* [TASK GOAL] The number of lines holding "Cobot" is all you should give; count them in the records below.

------------------------------------------------------------------------

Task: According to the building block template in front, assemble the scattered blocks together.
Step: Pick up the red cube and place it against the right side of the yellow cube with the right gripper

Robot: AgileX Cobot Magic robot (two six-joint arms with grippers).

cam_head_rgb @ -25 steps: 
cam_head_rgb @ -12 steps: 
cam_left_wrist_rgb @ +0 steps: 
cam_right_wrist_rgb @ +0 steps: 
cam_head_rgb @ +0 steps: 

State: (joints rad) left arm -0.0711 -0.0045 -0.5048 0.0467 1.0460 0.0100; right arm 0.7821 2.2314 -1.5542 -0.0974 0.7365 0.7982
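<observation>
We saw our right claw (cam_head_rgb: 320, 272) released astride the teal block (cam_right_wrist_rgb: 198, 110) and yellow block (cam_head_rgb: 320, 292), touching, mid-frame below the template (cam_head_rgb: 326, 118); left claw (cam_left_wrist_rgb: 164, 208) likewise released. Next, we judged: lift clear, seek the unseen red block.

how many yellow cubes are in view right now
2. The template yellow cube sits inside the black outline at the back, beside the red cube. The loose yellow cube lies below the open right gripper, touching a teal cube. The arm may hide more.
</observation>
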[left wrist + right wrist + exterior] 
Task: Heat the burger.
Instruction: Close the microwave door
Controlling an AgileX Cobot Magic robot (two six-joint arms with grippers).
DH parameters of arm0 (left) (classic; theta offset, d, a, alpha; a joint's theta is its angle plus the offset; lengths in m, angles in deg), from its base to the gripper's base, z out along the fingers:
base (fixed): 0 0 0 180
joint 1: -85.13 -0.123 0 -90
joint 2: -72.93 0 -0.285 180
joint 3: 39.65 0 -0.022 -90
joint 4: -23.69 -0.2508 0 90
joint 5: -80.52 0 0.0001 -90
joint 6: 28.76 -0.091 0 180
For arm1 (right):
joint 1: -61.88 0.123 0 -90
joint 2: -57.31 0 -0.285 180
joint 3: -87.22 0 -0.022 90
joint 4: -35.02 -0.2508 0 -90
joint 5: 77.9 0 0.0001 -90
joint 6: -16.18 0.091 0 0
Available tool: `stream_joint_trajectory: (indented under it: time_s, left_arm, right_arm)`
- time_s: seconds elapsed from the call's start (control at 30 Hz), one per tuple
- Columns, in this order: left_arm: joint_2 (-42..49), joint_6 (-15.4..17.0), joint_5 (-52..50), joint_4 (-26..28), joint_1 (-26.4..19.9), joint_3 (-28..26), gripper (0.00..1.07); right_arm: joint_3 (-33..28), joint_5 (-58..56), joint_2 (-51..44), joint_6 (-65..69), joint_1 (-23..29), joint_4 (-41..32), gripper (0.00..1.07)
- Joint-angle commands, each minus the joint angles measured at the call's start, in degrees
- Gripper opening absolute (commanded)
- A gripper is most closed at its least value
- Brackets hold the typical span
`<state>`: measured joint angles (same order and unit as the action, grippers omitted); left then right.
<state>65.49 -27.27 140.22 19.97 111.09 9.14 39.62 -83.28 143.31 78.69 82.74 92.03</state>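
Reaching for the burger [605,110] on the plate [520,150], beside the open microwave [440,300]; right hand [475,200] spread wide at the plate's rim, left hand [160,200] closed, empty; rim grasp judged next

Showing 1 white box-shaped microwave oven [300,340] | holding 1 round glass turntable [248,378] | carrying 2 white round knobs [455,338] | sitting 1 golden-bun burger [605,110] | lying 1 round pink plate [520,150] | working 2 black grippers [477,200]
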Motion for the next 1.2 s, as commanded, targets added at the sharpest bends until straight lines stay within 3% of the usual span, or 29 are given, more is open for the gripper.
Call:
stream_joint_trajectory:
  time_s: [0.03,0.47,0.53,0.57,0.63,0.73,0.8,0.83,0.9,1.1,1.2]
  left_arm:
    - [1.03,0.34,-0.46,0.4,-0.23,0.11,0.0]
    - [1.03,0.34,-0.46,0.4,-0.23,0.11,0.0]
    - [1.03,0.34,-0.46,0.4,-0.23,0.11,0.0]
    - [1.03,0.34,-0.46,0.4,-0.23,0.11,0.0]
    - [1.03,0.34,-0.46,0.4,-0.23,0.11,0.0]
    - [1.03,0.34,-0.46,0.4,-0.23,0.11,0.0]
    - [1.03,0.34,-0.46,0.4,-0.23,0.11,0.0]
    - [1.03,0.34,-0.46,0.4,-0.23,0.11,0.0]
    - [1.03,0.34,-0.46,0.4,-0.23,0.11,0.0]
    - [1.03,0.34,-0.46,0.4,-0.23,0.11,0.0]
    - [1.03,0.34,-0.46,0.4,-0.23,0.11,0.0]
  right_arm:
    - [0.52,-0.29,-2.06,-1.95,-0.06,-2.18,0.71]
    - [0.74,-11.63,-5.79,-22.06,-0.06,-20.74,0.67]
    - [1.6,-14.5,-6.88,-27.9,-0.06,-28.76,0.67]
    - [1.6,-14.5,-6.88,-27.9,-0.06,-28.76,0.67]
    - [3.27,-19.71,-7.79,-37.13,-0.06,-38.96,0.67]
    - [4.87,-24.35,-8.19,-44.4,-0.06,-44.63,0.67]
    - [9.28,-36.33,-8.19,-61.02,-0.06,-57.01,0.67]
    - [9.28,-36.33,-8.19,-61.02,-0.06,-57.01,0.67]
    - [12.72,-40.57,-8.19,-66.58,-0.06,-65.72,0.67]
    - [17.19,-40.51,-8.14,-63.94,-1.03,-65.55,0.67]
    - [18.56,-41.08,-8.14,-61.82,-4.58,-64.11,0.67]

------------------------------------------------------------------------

* [SOLUTION BELOW] 2